You are viewing a plain text version of this content. The canonical link for it is here.

Posted to user@hive.apache.org by Travis Crawford <tr...@gmail.com> on 2012/08/09 17:42:46 UTC

Skipping bad records

Hey hive gurus -

I recently had some issues getting Hive to process a partition with bad
records, and am curious how others deal with this issue. From searching
around, I learned Hive uses the MR-provided bad record skipping
functionality, instead of doing anything specific about bad records.

The partition I processed was roughly 87GB, with around 600 million records.

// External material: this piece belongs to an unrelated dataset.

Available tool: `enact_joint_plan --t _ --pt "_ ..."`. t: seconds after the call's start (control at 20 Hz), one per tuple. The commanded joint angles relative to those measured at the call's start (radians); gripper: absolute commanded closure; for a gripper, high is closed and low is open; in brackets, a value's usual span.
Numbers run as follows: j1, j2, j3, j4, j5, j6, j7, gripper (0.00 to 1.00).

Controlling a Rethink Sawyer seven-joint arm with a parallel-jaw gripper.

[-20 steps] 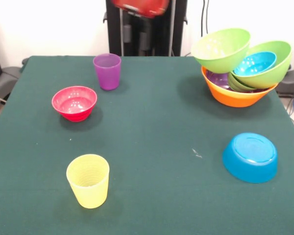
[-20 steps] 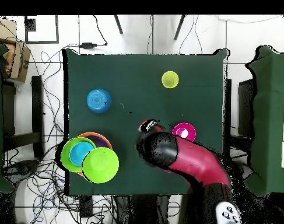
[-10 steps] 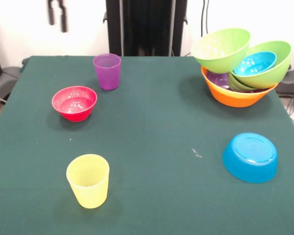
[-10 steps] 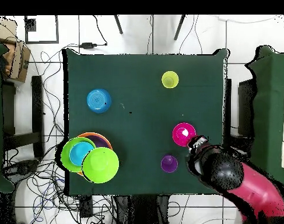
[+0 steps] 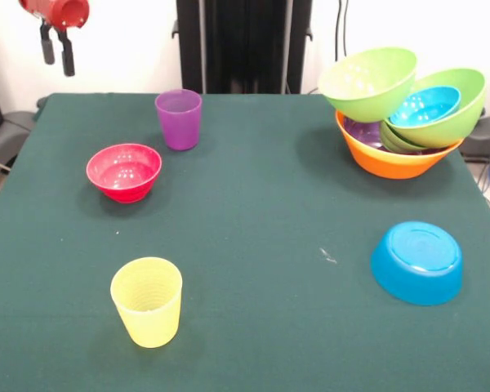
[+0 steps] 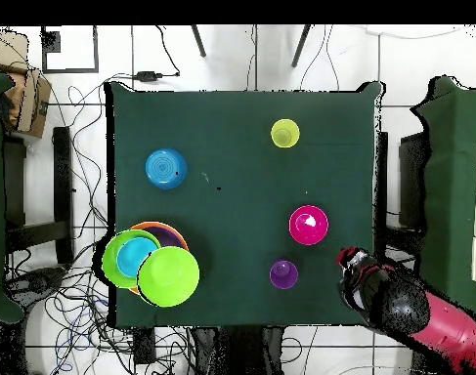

The job eventually completed (with 350 task failures) with these settings:

set mapred.skip.mode.enabled=true;
set mapred.map.max.attempts=100;
set mapred.reduce.max.attempts=100;
set mapred.skip.map.max.skip.records=30000;
set mapred.skip.attempts.to.start.skipping=1;

I believe this means 350 records (~0.0000005%) caused the job to initially
fail?

The code throwing the exception has a todo to discuss record
deserialization
errors<https://github.com/apache/hive/blob/trunk/ql/src/java/org/apache/hadoop/hive/ql/exec/MapOperator.java#L508>.
Has a discussion around natively handling bad records happened? As a
comparison, Elephant-Bird handles some percent of bad
records<https://github.com/kevinweil/elephant-bird/blob/master/core/src/main/java/com/twitter/elephantbird/mapreduce/input/LzoRecordReader.java>
without
causing task failures.

Thanks!
Travis